Find the lines in the listing below that include the word "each", and report how many there are, with nothing more.

━━━━━━━━

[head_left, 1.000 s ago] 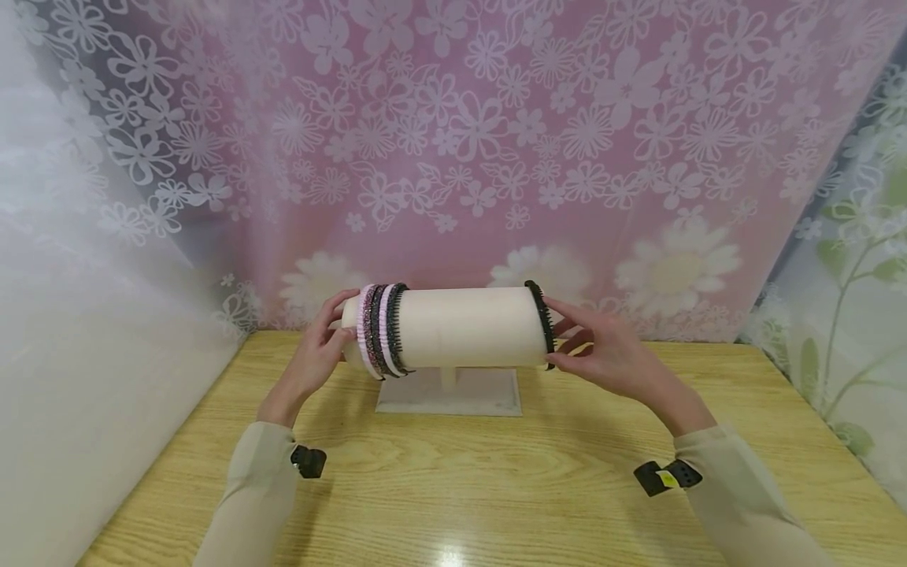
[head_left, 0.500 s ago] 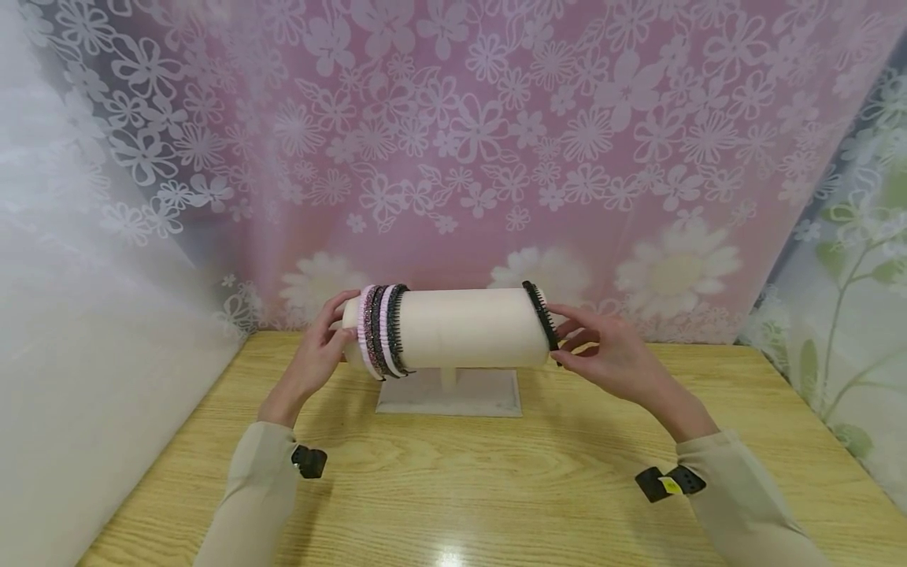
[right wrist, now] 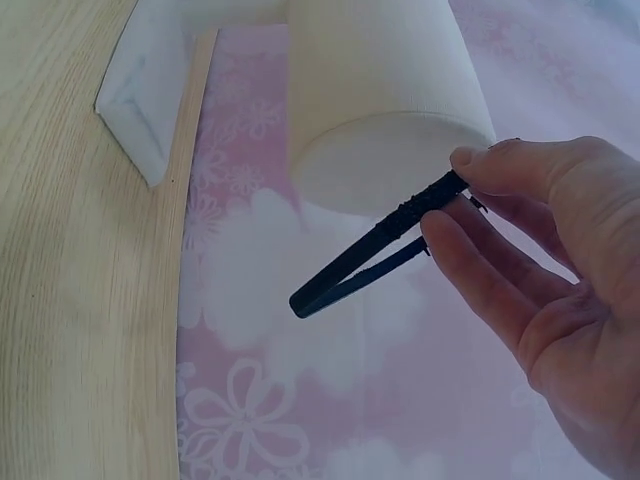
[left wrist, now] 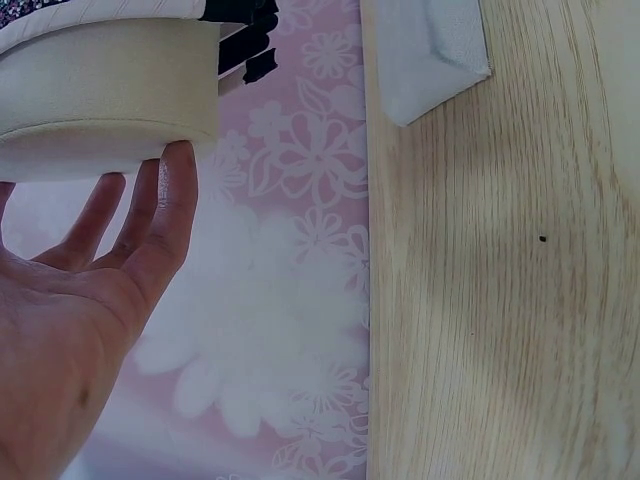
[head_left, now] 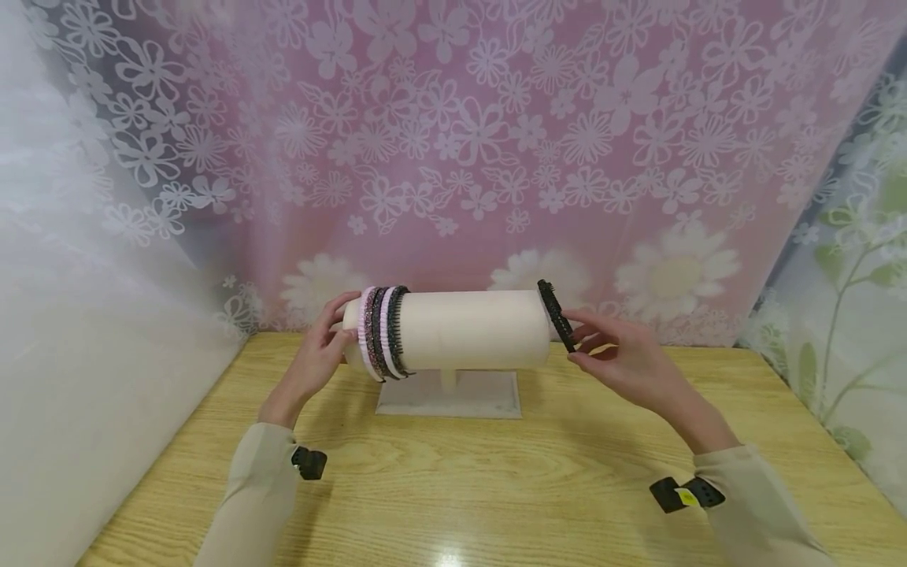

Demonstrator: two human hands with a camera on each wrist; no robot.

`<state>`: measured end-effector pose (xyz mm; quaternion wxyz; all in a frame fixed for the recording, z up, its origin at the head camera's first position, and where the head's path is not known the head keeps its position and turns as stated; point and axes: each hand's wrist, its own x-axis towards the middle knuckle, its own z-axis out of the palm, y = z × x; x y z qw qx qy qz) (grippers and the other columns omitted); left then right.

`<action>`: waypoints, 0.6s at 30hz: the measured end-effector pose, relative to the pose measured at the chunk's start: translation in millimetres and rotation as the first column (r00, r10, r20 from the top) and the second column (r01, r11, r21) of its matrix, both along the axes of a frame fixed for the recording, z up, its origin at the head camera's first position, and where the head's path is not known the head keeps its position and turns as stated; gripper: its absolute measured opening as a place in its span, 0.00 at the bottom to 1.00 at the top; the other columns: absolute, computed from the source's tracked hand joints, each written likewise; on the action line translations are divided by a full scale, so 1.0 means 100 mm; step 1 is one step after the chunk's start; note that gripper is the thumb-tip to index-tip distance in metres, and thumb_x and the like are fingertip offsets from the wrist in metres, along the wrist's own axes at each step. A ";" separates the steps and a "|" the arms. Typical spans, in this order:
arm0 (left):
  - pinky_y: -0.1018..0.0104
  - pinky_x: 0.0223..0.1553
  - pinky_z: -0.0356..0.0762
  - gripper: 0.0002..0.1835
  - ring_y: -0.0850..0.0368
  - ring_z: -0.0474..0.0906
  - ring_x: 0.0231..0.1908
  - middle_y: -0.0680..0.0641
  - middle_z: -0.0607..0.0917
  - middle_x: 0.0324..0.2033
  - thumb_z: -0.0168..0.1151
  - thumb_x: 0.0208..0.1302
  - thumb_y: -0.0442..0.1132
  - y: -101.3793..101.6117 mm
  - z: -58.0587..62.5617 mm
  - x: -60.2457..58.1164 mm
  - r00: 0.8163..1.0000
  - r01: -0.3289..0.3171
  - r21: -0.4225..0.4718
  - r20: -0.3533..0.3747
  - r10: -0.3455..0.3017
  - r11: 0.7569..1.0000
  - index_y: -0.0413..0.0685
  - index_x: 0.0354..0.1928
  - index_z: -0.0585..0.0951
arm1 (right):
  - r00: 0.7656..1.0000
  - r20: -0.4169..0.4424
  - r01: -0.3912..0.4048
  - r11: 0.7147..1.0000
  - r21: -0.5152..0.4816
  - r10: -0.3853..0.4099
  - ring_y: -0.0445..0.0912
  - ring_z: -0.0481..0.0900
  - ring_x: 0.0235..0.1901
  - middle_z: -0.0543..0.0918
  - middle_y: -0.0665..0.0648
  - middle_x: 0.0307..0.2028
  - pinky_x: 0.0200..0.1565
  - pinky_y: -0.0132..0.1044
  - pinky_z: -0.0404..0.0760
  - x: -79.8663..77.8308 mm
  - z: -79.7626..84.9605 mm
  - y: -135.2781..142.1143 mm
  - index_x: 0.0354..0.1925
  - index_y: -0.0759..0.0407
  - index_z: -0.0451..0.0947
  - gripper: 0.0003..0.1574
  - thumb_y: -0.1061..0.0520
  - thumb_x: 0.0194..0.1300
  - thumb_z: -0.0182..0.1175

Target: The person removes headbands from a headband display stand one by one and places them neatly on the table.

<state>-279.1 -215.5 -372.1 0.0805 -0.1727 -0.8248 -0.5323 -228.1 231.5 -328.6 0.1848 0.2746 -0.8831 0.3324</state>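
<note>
A cream padded headband roll [head_left: 471, 329] lies level on a short post above a pale flat base [head_left: 453, 395]. My left hand [head_left: 315, 346] holds its left end, thumb in front and fingers behind; in the left wrist view the fingertips [left wrist: 178, 160] press against the roll's end. Several headbands [head_left: 379, 331], pink, glittery and dark, sit close together near that hand. Off the right end, my right hand [head_left: 623, 362] pinches a black toothed headband [right wrist: 350, 262] between thumb and fingers. This headband is tilted, just beyond the roll's bare right end.
The stand is on a wood-grain table [head_left: 439, 488] near its back edge. A pink floral curtain [head_left: 453, 157] hangs behind, with pale sheets at the left [head_left: 85, 315] and right [head_left: 864, 315] sides.
My right hand has drawn the black headband rightward off the roll's right end, and the band has tilted more. My left hand stays where it was on the left end.
</note>
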 end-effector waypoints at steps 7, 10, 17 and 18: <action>0.48 0.40 0.84 0.30 0.35 0.79 0.55 0.36 0.70 0.70 0.47 0.78 0.40 0.00 -0.01 0.01 1.000 0.002 -0.005 -0.011 -0.002 1.000 0.67 0.78 0.61 | 0.999 -0.025 0.045 0.999 0.004 -0.044 0.43 0.87 0.37 0.89 0.60 0.42 0.38 0.30 0.85 0.11 -0.05 0.14 0.63 0.61 0.79 0.33 0.68 0.59 0.72; 0.53 0.38 0.84 0.30 0.35 0.79 0.55 0.35 0.69 0.70 0.46 0.78 0.39 0.00 -0.01 0.01 1.000 0.007 -0.005 -0.013 -0.007 1.000 0.67 0.78 0.60 | 0.997 -0.048 0.056 0.998 -0.004 -0.057 0.38 0.86 0.36 0.90 0.59 0.41 0.37 0.27 0.84 0.15 -0.08 0.21 0.62 0.60 0.80 0.33 0.69 0.58 0.72; 0.52 0.39 0.84 0.30 0.35 0.79 0.55 0.35 0.70 0.70 0.47 0.78 0.40 0.00 -0.01 0.01 1.000 0.004 -0.002 -0.019 -0.004 1.000 0.70 0.78 0.61 | 0.992 -0.084 0.101 0.995 0.023 -0.099 0.30 0.84 0.35 0.89 0.55 0.38 0.36 0.22 0.82 0.19 -0.15 0.38 0.63 0.59 0.80 0.36 0.71 0.56 0.73; 0.49 0.39 0.84 0.30 0.35 0.79 0.55 0.35 0.70 0.70 0.47 0.79 0.40 0.00 -0.01 0.02 1.000 0.005 0.000 -0.020 -0.005 1.000 0.70 0.78 0.61 | 0.991 -0.088 0.107 0.994 0.029 -0.104 0.31 0.84 0.34 0.89 0.55 0.38 0.36 0.22 0.82 0.20 -0.16 0.40 0.63 0.58 0.80 0.36 0.70 0.56 0.73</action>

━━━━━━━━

RESPONSE BOX →
3